Baradiya Gir is a small village with population of around 4000–4500. It is located in Junagadh district of Gujarat state in India.In this village all facilities available like Petrol Pump, Gas Agency, Backery, Cement Products etc. Baradiya Gir is a small village but each & every products available in the village. Baradiya Gir is located nearby Sasan Gir which is famous for its Asiatic lions. You can see many lions during night time on this place. The village is surrounded by two rivers named thavki at the west and devthaniyu on the east.

The village used to be famous education hub especially for high school education among nearby villages earlier but after the privatization of schooling, this is not case anymore.in village 1 to 12 standard available 11 or 12 is commerce stream, 4 school here 2 government 2 self finance, very high education is this village, now 2020 village sarpanch is Rajnikbhai Nakrani, most people live is Patel samaj,(edt:JASO)

Although there are many small and big temples within the small village, Krishna mandir (also known as gamno choro) and Hanuman mandir (also known as madhi) and Ramdevpir Mandir are two most visited mandirs within the village. Earlier, the village was developed mostly in the north arena which is now known as old Baradiya Gir while the new village (now called plot area) was grown lately with newer houses and more spacious. In year 1997, the small highway (Mendarda-Bagasara area road) passed within the village almost divided the village in two parts.

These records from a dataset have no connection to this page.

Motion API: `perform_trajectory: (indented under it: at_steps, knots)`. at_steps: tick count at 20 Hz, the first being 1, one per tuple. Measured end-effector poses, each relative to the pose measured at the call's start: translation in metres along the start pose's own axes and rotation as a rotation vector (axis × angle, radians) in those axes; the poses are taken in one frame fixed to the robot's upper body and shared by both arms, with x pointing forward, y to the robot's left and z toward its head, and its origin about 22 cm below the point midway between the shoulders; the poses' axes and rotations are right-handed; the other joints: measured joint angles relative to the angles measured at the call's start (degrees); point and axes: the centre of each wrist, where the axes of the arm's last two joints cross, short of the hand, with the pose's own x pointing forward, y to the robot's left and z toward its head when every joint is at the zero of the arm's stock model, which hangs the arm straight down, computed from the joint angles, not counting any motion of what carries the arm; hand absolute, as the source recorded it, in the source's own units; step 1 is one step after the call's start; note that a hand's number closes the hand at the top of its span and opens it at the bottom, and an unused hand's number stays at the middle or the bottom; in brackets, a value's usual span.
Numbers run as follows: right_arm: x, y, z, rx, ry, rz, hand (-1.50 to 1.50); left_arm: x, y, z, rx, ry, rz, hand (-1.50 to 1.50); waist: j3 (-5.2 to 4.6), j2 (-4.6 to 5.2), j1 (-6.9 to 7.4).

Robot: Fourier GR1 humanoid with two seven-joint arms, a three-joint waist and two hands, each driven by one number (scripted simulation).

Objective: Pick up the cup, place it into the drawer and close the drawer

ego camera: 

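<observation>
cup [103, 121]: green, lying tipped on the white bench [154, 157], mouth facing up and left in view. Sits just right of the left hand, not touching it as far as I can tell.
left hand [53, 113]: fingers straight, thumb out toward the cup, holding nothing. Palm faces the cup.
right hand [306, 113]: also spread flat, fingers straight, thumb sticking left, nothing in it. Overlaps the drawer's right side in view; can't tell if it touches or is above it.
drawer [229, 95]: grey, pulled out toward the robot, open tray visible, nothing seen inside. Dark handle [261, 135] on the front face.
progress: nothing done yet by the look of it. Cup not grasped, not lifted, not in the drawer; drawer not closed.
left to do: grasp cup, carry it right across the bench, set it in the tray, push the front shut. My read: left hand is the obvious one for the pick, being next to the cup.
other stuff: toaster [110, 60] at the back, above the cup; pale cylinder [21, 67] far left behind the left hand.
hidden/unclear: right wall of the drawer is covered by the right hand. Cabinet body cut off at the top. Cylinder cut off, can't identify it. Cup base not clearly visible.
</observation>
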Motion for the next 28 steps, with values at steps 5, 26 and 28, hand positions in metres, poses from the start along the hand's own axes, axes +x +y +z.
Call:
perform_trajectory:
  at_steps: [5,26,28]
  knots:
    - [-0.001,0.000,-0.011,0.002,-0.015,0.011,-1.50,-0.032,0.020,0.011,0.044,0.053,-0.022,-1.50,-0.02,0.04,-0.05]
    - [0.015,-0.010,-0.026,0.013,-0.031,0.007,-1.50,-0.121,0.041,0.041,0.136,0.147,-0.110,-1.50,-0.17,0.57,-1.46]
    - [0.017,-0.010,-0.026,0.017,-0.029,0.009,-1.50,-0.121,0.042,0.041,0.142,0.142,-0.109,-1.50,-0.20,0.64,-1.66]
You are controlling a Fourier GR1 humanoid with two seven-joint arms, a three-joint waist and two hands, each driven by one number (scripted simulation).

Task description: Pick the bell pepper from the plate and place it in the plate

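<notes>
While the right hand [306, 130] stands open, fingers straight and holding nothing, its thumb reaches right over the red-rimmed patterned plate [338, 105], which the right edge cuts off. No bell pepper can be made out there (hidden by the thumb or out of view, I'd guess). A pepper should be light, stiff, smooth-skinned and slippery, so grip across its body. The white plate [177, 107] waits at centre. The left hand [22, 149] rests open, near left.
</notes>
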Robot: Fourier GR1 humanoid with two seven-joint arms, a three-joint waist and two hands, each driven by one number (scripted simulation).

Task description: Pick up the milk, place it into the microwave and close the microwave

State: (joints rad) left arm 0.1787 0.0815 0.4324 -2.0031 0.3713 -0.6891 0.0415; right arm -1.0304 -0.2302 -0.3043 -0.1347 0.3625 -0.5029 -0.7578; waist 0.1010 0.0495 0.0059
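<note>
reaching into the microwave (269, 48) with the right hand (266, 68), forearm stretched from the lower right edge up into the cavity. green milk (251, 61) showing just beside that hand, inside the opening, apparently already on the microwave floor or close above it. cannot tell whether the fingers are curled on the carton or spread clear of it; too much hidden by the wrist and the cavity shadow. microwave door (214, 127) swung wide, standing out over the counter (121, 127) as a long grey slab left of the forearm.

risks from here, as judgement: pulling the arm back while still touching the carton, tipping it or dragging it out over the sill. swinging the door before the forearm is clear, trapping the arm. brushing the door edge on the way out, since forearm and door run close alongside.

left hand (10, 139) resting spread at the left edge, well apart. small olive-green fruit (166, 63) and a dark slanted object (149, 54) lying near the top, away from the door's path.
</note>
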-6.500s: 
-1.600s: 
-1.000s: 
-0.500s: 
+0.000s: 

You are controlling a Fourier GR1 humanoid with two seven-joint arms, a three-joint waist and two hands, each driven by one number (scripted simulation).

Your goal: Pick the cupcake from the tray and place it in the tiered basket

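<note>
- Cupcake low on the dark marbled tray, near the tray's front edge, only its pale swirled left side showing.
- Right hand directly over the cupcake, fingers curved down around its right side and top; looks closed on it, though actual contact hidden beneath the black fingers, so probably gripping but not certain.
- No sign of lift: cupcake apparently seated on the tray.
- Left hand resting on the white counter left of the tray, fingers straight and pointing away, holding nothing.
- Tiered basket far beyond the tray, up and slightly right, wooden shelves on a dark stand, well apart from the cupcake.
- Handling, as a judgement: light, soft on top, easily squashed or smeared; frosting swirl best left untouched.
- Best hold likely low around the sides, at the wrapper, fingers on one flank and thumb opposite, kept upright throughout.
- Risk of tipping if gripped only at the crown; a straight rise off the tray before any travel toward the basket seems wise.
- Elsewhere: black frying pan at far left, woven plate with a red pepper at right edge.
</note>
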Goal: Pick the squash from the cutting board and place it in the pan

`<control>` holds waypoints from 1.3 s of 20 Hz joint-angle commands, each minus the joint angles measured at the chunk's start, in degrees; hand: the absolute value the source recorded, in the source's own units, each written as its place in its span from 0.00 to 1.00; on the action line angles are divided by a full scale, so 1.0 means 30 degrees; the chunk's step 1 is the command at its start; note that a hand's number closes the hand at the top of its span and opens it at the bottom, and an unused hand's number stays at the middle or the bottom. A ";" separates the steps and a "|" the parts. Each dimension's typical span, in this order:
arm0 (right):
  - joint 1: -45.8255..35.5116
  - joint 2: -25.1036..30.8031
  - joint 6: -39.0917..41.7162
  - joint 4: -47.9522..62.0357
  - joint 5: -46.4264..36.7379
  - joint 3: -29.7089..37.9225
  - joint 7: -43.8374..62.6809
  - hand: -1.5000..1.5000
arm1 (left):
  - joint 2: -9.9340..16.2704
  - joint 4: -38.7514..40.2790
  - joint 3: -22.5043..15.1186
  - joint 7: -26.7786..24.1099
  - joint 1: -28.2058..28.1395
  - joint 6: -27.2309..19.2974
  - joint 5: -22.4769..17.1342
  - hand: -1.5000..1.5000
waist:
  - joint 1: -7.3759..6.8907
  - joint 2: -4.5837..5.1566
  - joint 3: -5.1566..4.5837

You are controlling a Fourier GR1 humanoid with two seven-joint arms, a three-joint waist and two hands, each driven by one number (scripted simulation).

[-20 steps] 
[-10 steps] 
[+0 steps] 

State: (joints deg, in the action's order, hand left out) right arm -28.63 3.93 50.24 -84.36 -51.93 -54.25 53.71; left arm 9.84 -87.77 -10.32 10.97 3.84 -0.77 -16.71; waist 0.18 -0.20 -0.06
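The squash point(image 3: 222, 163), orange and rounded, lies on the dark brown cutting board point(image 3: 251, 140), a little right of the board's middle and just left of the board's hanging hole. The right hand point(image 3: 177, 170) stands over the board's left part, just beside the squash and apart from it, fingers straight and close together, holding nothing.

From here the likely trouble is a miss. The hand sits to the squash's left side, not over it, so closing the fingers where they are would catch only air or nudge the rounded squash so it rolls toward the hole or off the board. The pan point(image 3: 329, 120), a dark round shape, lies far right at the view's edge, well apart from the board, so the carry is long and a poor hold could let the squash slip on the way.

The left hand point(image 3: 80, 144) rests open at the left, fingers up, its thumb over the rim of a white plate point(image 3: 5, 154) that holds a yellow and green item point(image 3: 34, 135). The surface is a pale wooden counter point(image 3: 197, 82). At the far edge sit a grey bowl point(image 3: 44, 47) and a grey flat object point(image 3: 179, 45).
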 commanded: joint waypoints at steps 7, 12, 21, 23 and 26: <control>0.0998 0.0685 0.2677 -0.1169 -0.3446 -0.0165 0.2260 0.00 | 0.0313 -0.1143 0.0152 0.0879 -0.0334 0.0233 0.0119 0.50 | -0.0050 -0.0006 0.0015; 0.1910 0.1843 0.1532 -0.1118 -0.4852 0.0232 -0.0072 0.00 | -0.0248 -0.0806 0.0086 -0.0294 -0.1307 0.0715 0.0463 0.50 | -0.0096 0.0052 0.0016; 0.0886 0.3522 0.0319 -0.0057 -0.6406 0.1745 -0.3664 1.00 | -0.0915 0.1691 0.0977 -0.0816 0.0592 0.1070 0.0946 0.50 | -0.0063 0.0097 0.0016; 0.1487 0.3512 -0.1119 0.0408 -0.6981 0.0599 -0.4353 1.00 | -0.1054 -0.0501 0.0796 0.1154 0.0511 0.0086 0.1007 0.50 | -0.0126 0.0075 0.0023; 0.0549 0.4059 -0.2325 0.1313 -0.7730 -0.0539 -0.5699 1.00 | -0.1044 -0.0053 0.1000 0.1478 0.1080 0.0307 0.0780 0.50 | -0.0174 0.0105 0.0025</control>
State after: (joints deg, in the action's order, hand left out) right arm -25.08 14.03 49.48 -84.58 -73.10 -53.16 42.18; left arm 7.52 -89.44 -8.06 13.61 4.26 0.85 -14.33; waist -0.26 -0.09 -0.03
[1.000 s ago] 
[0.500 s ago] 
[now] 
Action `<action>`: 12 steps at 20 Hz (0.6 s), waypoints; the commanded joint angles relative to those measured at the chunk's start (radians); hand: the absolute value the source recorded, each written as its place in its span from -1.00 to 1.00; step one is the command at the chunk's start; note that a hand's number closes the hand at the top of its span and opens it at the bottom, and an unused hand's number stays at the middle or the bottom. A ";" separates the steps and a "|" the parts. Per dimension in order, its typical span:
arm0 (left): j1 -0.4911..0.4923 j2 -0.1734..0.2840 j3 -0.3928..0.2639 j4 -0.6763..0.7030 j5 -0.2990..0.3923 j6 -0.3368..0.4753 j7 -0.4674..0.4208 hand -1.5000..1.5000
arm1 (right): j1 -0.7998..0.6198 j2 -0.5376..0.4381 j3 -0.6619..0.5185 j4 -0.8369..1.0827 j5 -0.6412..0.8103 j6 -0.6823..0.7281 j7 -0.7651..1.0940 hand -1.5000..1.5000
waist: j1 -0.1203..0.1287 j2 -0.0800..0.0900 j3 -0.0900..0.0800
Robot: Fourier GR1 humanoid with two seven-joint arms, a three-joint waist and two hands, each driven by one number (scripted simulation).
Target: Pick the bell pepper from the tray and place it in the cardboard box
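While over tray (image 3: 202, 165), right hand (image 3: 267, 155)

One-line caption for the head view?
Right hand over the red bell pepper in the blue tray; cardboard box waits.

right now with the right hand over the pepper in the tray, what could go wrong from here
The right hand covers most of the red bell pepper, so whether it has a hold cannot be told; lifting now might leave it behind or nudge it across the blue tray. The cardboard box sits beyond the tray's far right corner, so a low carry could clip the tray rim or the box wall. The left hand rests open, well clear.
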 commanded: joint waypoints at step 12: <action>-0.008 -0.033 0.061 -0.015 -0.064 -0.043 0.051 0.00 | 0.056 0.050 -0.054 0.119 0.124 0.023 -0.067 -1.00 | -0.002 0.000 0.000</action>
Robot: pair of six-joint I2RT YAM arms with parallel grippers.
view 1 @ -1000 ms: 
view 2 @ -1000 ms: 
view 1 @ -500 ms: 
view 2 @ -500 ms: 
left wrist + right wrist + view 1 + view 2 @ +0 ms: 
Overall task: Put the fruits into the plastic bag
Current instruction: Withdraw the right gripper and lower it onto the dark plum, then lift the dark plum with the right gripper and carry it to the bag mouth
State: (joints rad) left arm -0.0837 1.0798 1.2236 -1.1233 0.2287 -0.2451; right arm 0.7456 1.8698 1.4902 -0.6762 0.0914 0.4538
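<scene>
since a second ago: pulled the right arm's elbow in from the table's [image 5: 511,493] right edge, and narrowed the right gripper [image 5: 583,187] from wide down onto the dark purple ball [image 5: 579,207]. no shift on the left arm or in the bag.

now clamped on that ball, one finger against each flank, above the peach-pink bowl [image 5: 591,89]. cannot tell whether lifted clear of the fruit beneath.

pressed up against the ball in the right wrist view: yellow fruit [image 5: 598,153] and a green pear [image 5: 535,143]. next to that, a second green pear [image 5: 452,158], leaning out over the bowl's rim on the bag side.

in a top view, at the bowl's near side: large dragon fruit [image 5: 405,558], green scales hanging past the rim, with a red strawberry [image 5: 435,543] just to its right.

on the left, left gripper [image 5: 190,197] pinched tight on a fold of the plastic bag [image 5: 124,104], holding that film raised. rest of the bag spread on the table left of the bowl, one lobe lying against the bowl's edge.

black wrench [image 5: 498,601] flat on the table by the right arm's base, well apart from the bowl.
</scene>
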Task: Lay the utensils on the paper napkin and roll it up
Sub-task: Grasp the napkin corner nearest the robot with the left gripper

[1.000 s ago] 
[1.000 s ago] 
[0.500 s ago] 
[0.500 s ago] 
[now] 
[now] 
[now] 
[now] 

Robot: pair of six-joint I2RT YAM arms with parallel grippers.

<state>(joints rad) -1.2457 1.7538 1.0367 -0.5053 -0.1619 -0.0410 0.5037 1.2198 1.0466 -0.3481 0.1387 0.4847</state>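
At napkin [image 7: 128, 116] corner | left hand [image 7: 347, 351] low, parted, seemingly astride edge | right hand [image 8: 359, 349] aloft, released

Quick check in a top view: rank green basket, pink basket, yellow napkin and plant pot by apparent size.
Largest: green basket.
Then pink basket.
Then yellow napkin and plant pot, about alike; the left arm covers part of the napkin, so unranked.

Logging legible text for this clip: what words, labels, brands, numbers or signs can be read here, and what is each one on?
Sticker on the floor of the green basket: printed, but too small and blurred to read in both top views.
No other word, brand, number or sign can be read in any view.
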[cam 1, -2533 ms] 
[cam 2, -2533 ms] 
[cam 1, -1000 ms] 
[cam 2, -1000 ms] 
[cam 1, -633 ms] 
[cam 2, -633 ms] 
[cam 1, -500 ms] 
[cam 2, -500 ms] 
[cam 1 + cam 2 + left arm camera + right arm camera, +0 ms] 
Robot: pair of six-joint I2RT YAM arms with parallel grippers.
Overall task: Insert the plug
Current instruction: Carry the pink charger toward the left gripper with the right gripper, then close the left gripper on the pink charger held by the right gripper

The village is still under developed and a majority of the residents living in the village are involved with farming business, while some residents migrated to bigger cities like Surat, Mumbai, Junagadh and have joined other occupations as well. The village has achieved 68% literacy level after continued efforts.

Major places nearby Baradiya Git are Parab, Satadhar, Somanath and Kankai Temple. Jamka, Dadar, Ratang, Liliya and Shobhavadla are five neighbor villages with which baradiya Gir shares its borders.